La traducción literal lo señala como subcontratación o tercerización y consiste en contratar a una empresa para el desarrollo de determinadas labores de un área específica.
Contablemente significa dejar en manos de una empresa especializada el manejo de sus operaciones contables, tributarias, administrativas y financieras, dentro de las cuales se encuentran principalmente el registro de sus operaciones, emisión de sus reportes financieros y de gestión, preparación de la liquidación de sus impuestos, entre otros.
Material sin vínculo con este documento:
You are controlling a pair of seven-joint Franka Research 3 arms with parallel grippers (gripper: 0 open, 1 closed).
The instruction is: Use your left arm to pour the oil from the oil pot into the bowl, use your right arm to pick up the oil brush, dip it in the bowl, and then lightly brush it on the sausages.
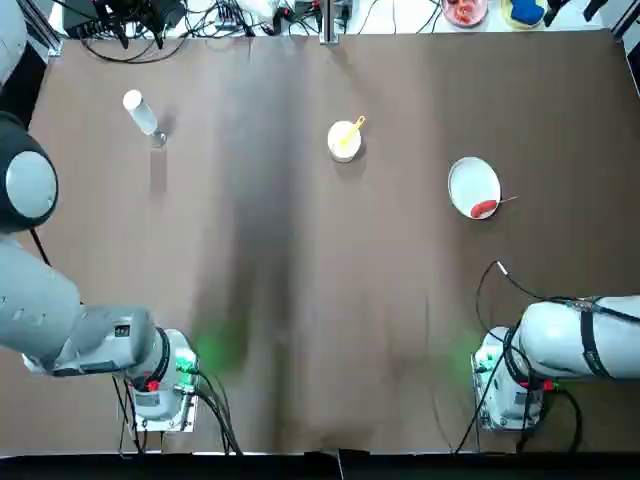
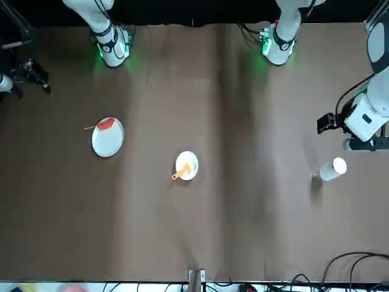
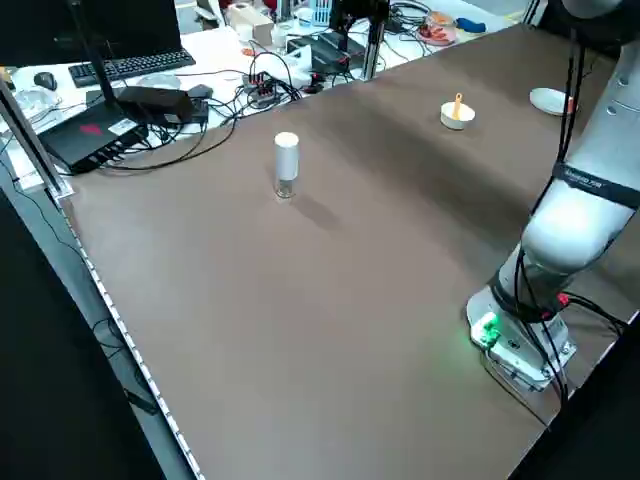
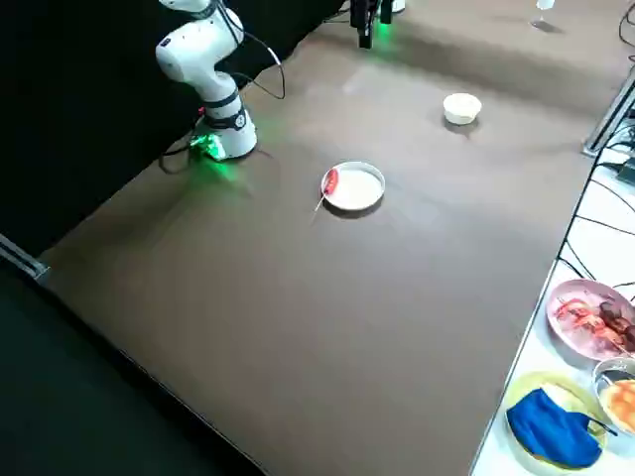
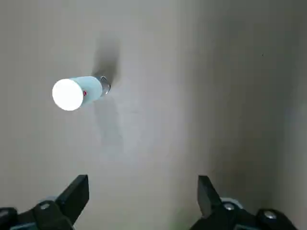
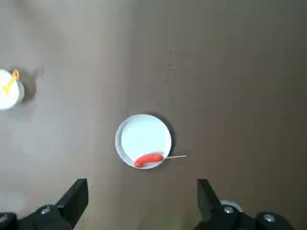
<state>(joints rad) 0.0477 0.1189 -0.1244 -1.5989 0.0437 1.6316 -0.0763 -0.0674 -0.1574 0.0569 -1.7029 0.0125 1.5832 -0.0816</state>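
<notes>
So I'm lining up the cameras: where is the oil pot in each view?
Top: oil pot upper left.
Front: right.
Left side: upper middle.
Right side: top right corner, mostly cropped.
Left wrist: left.
Right wrist: absent.
Shared landmark: bowl.

Brown counter [image 1: 300, 300], matte, wide, with a darker band running down its middle.

Standing or lying directly on it:
- oil pot [image 1: 140, 113], upright, white cap on top, near the far left corner, well apart from everything else.
- bowl [image 1: 344, 140], small and white, about mid-width toward the far edge; oil brush [image 1: 352, 130] rests in it, its yellow-orange handle leaning over the rim.
- white plate [image 1: 473, 186], to the right of the bowl and nearer the arms; sausages [image 1: 483, 208] lie at its near rim, a thin skewer poking out over the edge.
- two arm bases bolted at the near edge, each with a green light.
</notes>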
Los nuevos rumbos que está tomando el sector empresarial a nivel mundial casi que obliga a sus líderes a evaluar esta alternativa, como un camino a la centralización de sus esfuerzos en el giro de su negocio.
Es así como el “Outsoursing” contable y tributario engloba todas aquellas tareas que son propias del área financiera, prestando un servicio basado principalmente en la confiabilidad.
Cuando las empresas optan por servirse de esta práctica, lo hacen con la esperanza de conseguir una empresa de outsourcing que les brinde un servicio que, además de calidad, los ayude a desarrollar estas tareas con eficiencia y puntualidad, pero sobretodo con un enfoque de solución direccionado a generar valor.
Debido a estas exigencias, es necesario que las empresas de Outsoursing” , cuenten con personal altamente calificado y que además, se encuentren en capacidad de estar un paso adelante, anticipándose a las necesidades que pudieran tener quienes los contraten.